_DATA BLOCK_
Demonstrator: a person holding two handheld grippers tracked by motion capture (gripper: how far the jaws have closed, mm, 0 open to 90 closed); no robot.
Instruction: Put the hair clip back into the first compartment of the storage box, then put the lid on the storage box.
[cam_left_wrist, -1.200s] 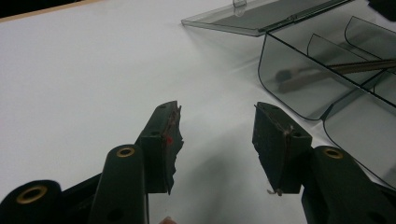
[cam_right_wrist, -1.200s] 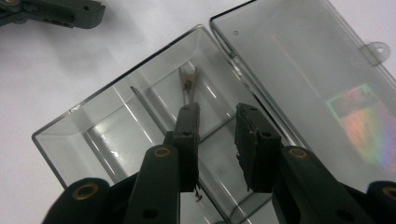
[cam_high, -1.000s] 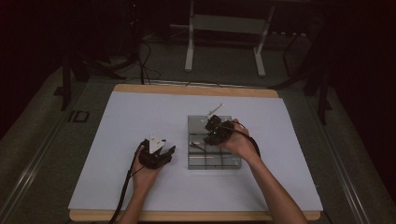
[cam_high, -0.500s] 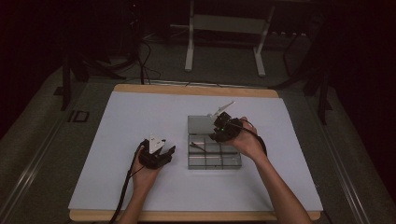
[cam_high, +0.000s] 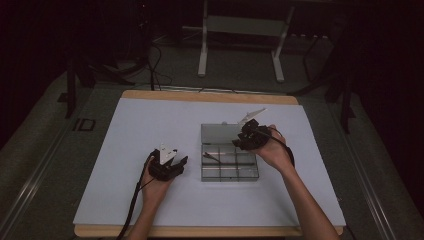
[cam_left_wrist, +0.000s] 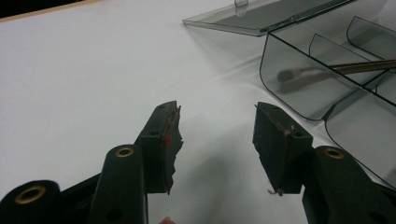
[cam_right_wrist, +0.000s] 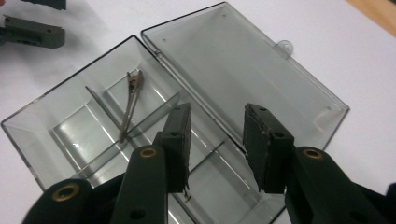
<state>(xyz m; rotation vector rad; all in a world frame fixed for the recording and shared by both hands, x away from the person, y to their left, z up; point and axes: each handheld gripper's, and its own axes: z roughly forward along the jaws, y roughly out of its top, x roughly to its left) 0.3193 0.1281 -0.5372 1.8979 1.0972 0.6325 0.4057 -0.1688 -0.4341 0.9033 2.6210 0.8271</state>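
Clear plastic box (cam_high: 229, 159) open, tweezers (cam_right_wrist: 130, 103) inside, right tongs (cam_right_wrist: 217, 140) just opening, empty, left tongs (cam_left_wrist: 217, 140) wide.

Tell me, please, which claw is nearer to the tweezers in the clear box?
The right claw: it hangs open over the clear box, just beyond the tweezers. The left claw rests on the table beside the box.

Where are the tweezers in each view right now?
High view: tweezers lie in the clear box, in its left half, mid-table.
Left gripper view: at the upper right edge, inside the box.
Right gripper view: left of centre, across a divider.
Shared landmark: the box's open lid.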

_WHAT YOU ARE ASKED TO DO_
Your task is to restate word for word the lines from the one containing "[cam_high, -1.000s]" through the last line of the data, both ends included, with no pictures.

_SOLUTION TO THIS TASK_
[cam_high, -1.000s] 
[cam_high, -0.500s] 
[cam_high, +0.000s] 
[cam_left_wrist, +0.000s] 
[cam_right_wrist, +0.000s] 
<state>(xyz m; rotation vector rad; all in a world frame fixed for the recording and shared by both hands, x away from the person, y to their left, z up; point and axes: each handheld gripper's, and its own axes: z roughly forward along the jaws, y roughly out of its top, x roughly to its left) 0.3193 0.1281 -0.5372 1.8979 1.0972 0.6325 0.4057 -0.1688 -0.4341 0.9033 2.6210 0.8271</state>
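Clear plastic box (cam_high: 229, 159) open, tweezers (cam_right_wrist: 130, 103) inside, right tongs (cam_right_wrist: 217, 140) just opening, empty, left tongs (cam_left_wrist: 217, 140) wide.

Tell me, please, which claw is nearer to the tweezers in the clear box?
The right claw: it hangs open over the clear box, just beyond the tweezers. The left claw rests on the table beside the box.

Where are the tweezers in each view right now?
High view: tweezers lie in the clear box, in its left half, mid-table.
Left gripper view: at the upper right edge, inside the box.
Right gripper view: left of centre, across a divider.
Shared landmark: the box's open lid.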

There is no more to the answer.